McSweeney's Mammoth Treasury of Thrilling Tales

Written by Chad Orzel
Published July 14, 2003

McSweeney's Mammoth Treasury of Thrilling Tales edited by Michael Chabon.

As things associated with McSweeney's tend to do, this book comes with a manifesto. Or, at least, a manifesto-ish foreword from the editor, in which he decries the current dominance of "the contemporary, quotidian, plotless, moment-of-truth revelatory story" in short fiction. This anthology (which grew out of an issue of McSweeney's that Chabon guest-edited) attempts to provide an alternative to that, namely, a collection of plot-driven short stories in the general vein of the great short stories of the past (Chabon lists "The Monkey's Paw," "Rain," "The Most Dangerous Game," and "An Occurrence at Owl Creek Bridge" as examples).

I'm sort of torn about the whole thing. As you can easily demonstrate by scanning the archives of this book log, I'm a big fan of plot-driven stories.
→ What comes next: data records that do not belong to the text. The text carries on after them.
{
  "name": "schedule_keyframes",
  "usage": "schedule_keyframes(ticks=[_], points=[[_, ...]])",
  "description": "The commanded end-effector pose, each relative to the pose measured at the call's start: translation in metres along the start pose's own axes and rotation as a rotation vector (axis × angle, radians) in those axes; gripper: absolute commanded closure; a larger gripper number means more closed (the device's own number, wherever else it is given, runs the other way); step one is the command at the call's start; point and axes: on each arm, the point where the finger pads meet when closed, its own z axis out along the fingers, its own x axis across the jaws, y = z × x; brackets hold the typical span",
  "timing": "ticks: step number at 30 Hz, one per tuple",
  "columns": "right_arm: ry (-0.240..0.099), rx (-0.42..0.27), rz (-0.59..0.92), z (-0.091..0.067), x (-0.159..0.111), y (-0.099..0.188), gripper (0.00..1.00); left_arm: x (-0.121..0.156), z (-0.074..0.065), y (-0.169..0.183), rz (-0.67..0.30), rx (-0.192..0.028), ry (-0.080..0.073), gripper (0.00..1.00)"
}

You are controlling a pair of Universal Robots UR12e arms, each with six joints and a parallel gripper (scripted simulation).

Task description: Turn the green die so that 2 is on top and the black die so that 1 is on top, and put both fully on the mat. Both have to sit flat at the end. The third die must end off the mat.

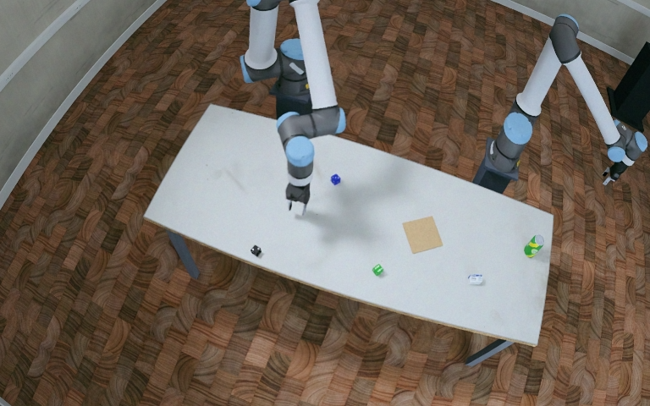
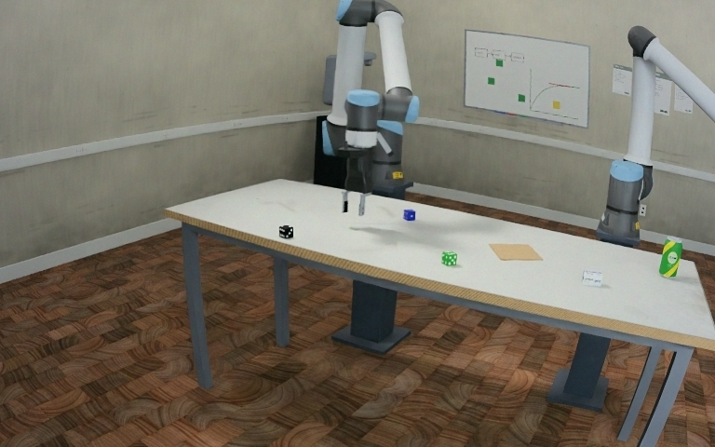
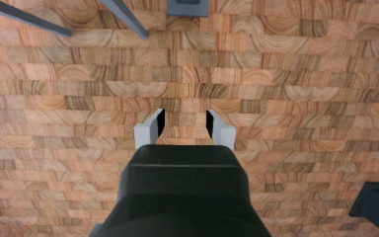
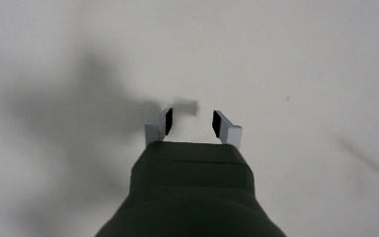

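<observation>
In the top view the right gripper (image 1: 297, 211) (image 2: 354, 211) (image 4: 192, 118), wide and holding nothing, hovers over the table (image 1: 220, 143) (image 2: 252, 197) (image 4: 296, 49), with the green die (image 1: 377, 270) (image 2: 450, 258) off the mat (image 1: 421, 234) (image 2: 515, 251) at roughly four o'clock and the black die (image 1: 256, 250) (image 2: 285, 232) nearer, between seven and eight.

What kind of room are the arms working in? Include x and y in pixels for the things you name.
Probably a lab or teaching workshop: a whiteboard (image 2: 559, 52) with a sketched graph, papers pinned to the wall, and a long worktable (image 1: 215, 143) (image 2: 252, 197) before two pedestal-mounted arms.
</observation>
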Motion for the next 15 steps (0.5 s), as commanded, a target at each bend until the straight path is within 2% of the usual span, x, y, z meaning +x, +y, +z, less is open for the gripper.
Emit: schedule_keyframes(ticks=[1, 11, 13, 15], points=[[0.000, 0.002, 0.014, 0.001, -0.011, 0.033, 0.00, 0.002, 0.002, -0.001, -0.002, 0.002, 0.001, 0.00], [0.000, 0.002, 0.014, 0.001, -0.048, 0.115, 0.00, 0.002, 0.002, -0.001, -0.002, 0.002, 0.001, 0.00], [0.000, 0.002, 0.014, 0.001, -0.054, 0.128, 0.00, 0.002, 0.002, -0.001, -0.002, 0.002, 0.001, 0.00], [0.000, 0.002, 0.014, 0.001, -0.054, 0.128, 0.00, 0.002, 0.002, -0.001, -0.002, 0.002, 0.001, 0.00]])
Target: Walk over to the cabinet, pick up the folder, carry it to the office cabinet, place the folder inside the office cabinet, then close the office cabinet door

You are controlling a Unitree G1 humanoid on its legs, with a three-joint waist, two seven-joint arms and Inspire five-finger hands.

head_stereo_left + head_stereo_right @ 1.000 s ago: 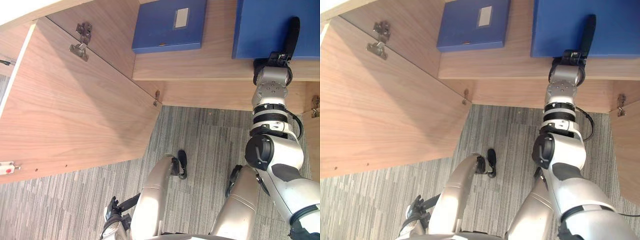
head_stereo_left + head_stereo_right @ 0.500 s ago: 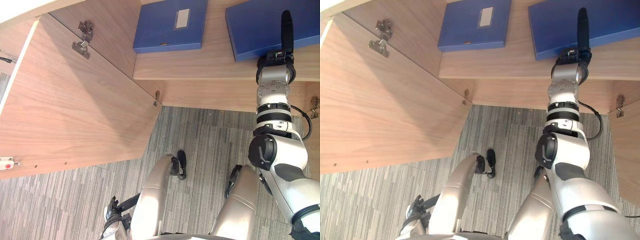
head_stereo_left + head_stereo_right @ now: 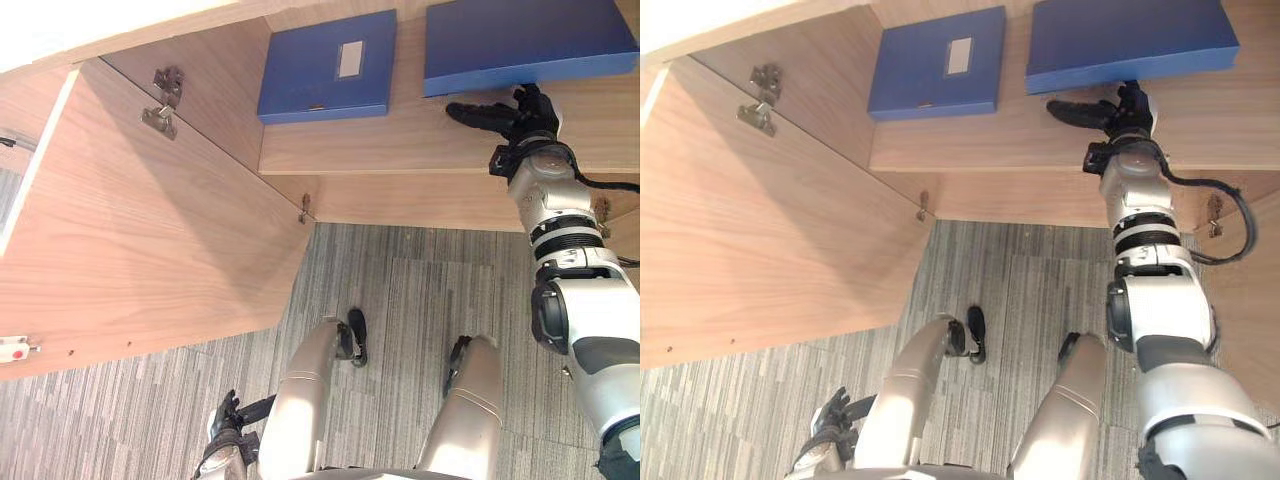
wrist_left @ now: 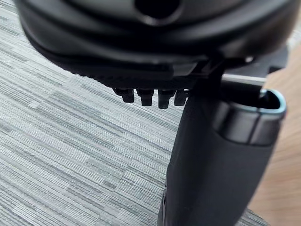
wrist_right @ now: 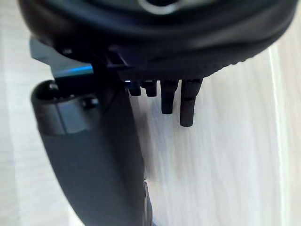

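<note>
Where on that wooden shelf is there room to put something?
Bare wooden shelf lies in front of the labelled blue folder, up to the front edge. Only a thin gap parts it from the plain blue folder. In front of that one it is crowded: the open right hand lies there.

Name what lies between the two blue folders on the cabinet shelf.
Only a narrow strip of bare wooden shelf separates the left folder from the right folder, seen in both eye views.
</note>
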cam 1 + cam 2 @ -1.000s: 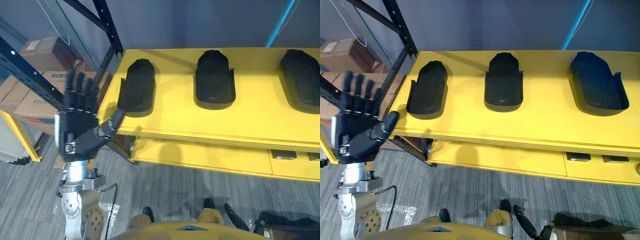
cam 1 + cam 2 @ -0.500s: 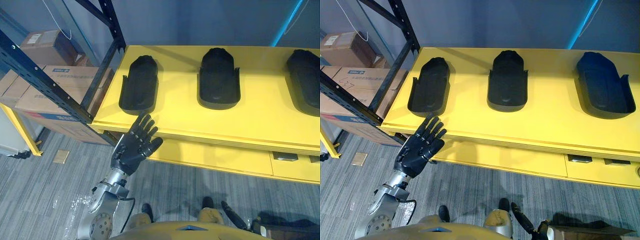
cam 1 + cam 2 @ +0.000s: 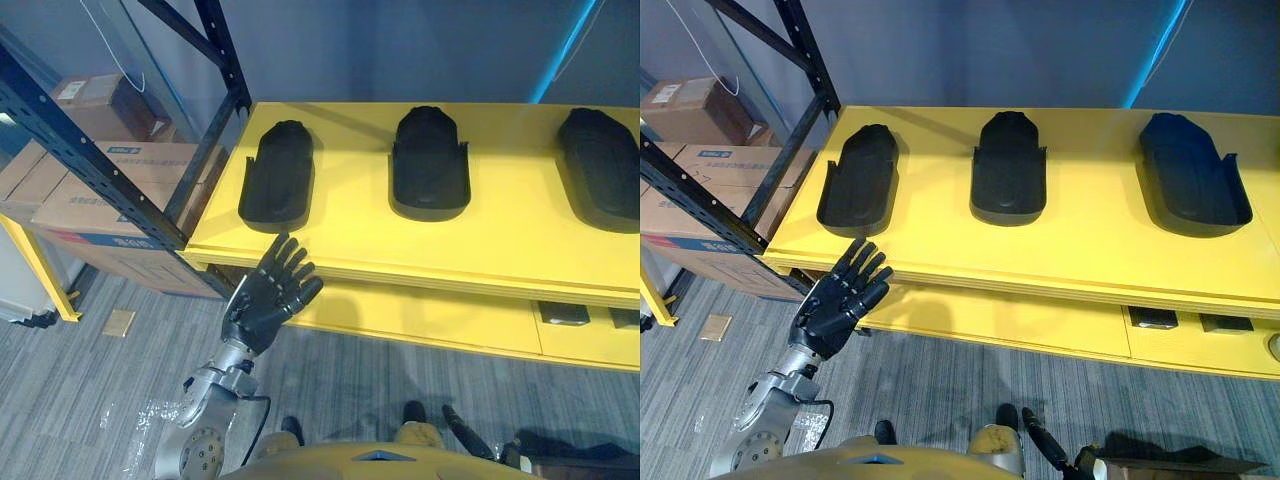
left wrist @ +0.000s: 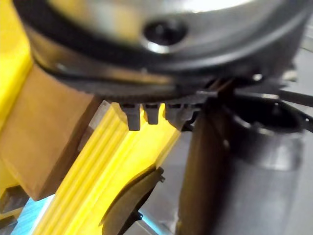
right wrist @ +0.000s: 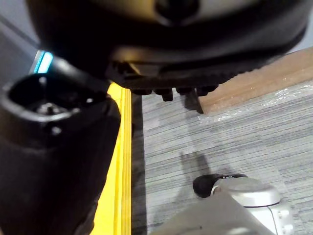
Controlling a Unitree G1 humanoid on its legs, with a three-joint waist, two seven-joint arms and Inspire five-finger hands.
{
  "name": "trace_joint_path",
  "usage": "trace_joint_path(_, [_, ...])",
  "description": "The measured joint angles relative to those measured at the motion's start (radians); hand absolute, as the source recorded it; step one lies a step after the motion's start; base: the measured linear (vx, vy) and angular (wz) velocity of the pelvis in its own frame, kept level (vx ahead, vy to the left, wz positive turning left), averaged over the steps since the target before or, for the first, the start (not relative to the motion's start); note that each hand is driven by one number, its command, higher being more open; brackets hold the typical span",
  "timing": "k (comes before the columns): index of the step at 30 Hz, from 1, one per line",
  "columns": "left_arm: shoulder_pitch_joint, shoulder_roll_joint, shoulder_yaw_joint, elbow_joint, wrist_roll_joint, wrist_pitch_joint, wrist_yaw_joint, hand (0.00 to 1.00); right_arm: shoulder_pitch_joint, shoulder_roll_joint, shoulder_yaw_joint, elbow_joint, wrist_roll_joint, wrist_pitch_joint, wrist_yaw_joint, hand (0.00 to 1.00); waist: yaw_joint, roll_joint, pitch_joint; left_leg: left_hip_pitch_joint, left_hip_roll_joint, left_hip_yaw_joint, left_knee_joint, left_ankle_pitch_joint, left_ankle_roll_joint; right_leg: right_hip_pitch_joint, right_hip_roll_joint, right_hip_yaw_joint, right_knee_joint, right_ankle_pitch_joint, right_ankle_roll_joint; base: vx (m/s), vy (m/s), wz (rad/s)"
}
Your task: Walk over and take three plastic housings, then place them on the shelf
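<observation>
Housings [image 3: 430, 160] on table [image 3: 520, 245]; boxes [image 3: 105, 195] labelled.

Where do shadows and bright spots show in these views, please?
Left eye view: the housings cast dark shadows on the yellow table at their near ends; a blue light strip glows behind. Right wrist view: a blue glow, and a soft shadow on the floor.
</observation>
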Motion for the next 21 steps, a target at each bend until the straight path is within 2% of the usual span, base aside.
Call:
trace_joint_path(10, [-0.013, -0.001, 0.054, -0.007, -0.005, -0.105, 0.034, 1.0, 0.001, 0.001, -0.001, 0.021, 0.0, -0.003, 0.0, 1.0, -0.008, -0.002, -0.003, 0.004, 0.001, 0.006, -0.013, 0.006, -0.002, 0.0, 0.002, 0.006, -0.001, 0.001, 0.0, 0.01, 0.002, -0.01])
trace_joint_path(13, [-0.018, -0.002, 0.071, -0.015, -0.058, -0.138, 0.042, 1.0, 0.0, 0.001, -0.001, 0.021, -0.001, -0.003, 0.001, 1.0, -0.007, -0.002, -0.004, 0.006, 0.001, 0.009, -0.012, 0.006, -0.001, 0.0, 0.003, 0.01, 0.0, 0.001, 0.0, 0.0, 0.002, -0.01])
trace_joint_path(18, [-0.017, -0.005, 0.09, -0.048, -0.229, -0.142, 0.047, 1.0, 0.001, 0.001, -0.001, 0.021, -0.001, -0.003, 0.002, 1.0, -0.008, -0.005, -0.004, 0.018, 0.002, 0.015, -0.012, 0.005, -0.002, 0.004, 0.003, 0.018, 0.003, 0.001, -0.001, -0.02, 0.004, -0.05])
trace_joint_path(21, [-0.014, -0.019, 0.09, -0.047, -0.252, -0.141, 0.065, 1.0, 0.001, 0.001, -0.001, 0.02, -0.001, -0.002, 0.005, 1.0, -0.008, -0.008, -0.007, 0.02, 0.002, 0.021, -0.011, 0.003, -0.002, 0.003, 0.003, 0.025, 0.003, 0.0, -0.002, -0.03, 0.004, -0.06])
On the other hand, though, I tend to prefer my thrilling tales without manifestoes attached...

The end result is something of a mixed bag. For the most part, the authors selected for this volume (those I recognize, anyway) pretty much do what they would've done anyway. Kelly Link turns in a bizarre little fantasy story, Glen David Gold submits a story about murderous historical entertainers, Elmore Leonard adds a cops-and-robbers tale (with a tip of the hat to High Noon), Steven King cops out by using a chapter of a forthcoming Dark Tower book (a move designed to piss me off), and Dave Eggers contributes a present-tense tale about an introspective thirty-something world traveler. Neil Gaiman and Harlan Ellison aren't stylistically consistent enough to really be said to have "typical" material, but their contributions aren't especially surprising in form or content.

Some of these are also practically indistinguishable from "plotless, moment-of-truth revelatory stories"-- the Eggers and Gold stories are surprisingly slow for stories in which a fair bit happens (an ascent of Kilamanjaro in the Eggers story, and several murders in Gold's), and there's really not much to Michael Crichton's "Blood Doesn't Come Out" or Aimee Bender's "The Case of the Salt and Pepper Shakers." I was also disappointed in Gaiman's ghost story, which didn't seem to really hang together, and Chabon's own contribution is the sort of alternate history that really annoys me (cameo appearances by recognizable real-world people several decades after the point of divergence from our own history). Rick Moody's "The Albertine Notes" is good, but suffers a bit from working the same territory as David Brin's "A Stage of Memory"-- having read and enjoyed Brin's story years ago, I wasn't blown away by the concept of a drug that lets you relive old memories. Moody goes in a different direction with his story, but I think it would've worked better if I hadn't seen the central idea before.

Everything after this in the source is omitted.